The ruling stands in contrast to a prior California appellate decision, which held that PAGA claims necessarily include an individual component, meaning an employer can compel arbitration regardless of how the plaintiff frames the complaint. In that case, the Second District court reasoned that an action under PAGA inherently involves claims for civil penalties based on the named plaintiff’s own alleged labor violations.
By contrast, in Parra, the appellate court declined to engage with whether PAGA claims must contain an individual component and instead resolved the case on narrower procedural grounds. In doing so, the court effectively endorsed a loophole that allows employees to avoid arbitration simply by omitting express references to their own claims. It should be noted that California's Fourth District Court expressly stated it was not considering the 2024 PAGA amendments, which modified standing requirements under the act.

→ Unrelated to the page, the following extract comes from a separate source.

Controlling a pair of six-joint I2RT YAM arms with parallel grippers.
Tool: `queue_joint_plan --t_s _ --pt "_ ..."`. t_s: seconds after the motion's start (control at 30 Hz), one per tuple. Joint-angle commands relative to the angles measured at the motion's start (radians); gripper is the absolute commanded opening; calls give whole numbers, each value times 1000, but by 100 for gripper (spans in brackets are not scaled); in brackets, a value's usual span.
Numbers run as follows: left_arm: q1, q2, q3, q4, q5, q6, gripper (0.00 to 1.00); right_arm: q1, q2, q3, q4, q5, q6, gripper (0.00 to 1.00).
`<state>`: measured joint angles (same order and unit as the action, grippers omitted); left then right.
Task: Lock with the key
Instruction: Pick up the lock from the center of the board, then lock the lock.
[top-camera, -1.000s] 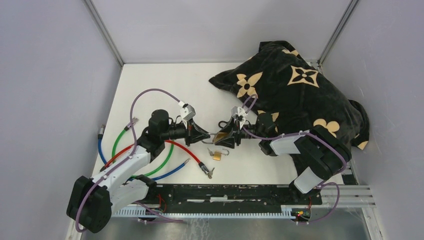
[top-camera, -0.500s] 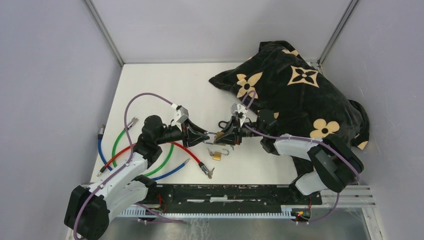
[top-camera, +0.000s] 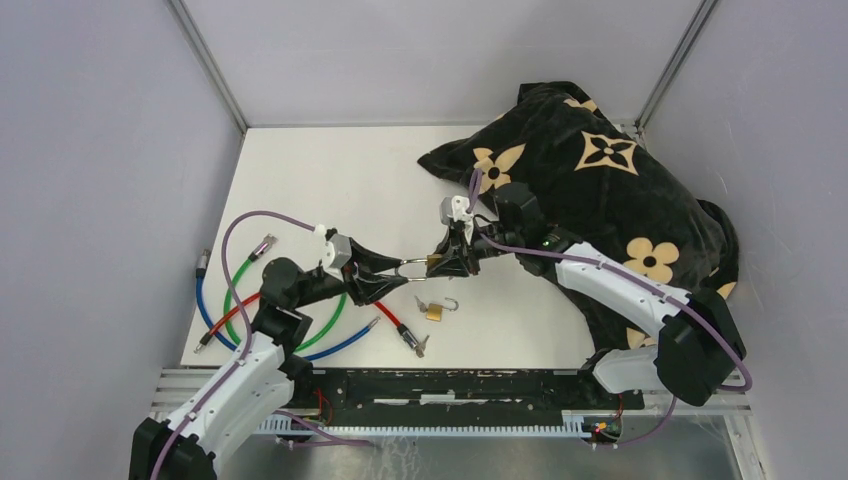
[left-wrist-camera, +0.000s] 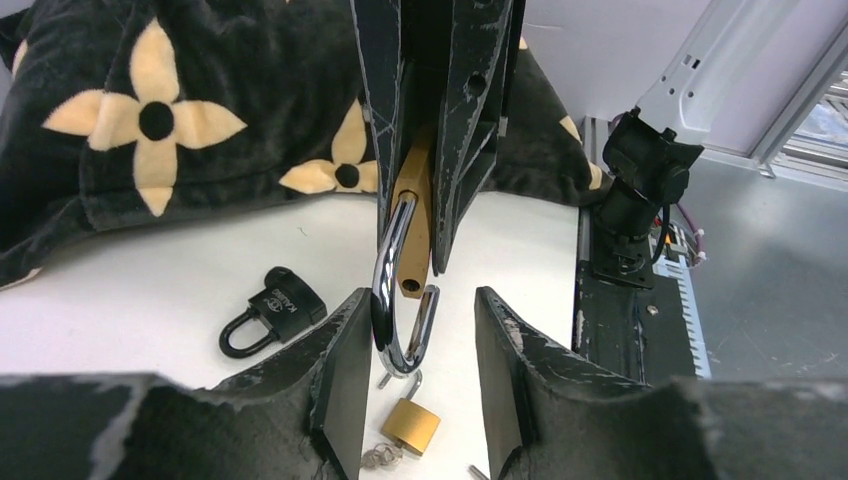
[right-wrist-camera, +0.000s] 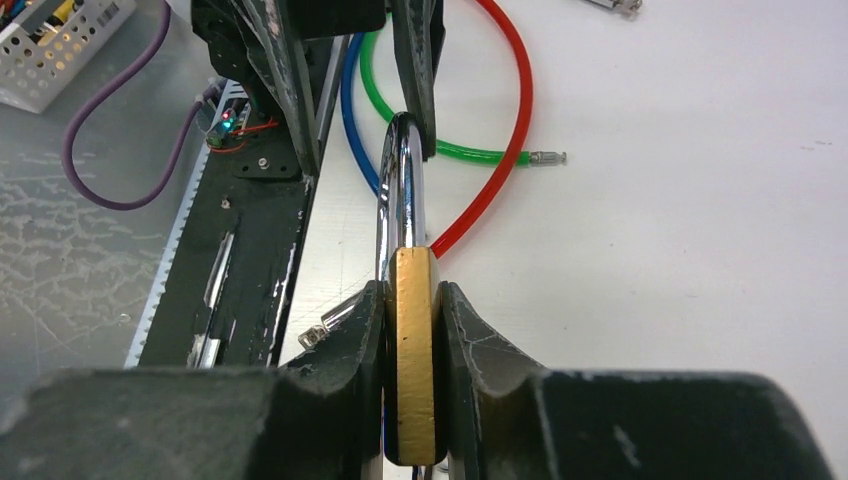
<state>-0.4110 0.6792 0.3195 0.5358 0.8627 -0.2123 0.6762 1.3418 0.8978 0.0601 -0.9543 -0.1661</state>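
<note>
Brass padlock hangs over the table between both grippers, its shackle sprung open.
Behind the right gripper lies a black flowered cushion, out of play. That gripper pinches the padlock's body by its flat faces, with the shackle jutting from its fingertips into the left gripper, whose jaws stand apart on either side of the loop without touching it. To do this well, hold the body steady and push the free leg in squarely. What looks like the key lies below the left gripper.
</note>
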Motion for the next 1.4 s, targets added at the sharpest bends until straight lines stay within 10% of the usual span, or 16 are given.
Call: queue_joint_plan --t_s 0.0,0.33,0.53,0.97,1.23,1.37 --pt "1 -20 -33 54 -6 -21 45 31 -23 129 -153 22 -151 0" --pt "0 -50 -74 116 -29 -10 3 72 -1 208 -246 -19 -212 0" --pt "4 -64 -75 161 -86 37 2 75 8 243 -329 -57 -269 0" --pt "-35 -15 -86 299 -75 -13 2 132 8 156 28 -21 -36 0" --pt "-36 -14 -95 314 -95 66 2 137 30 249 -270 -105 -246 0" --pt "-54 7 -102 343 -108 31 2 136 -6 171 -1 -76 -54 0"
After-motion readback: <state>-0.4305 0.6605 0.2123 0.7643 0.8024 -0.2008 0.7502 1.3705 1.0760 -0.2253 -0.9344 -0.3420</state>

This ruling underscores the tension and evolving legal landscape surrounding PAGA and arbitration agreements. While courts continue to grapple with the implications of Viking River and Adolph, the Parra decision highlights a growing divide in how California courts interpret arbitration clauses in employment disputes. By focusing solely on whether arbitration was contractually required rather than examining the structure of PAGA claims, the court’s reasoning allowed an employee’s pleading choices to dictate arbitration outcomes – even though such pleading choices may ultimately be insufficient to state a PAGA claim.
As more employers seek to enforce arbitration agreements against PAGA plaintiffs, the tension between the Fourth and Second District decisions will likely invite further scrutiny.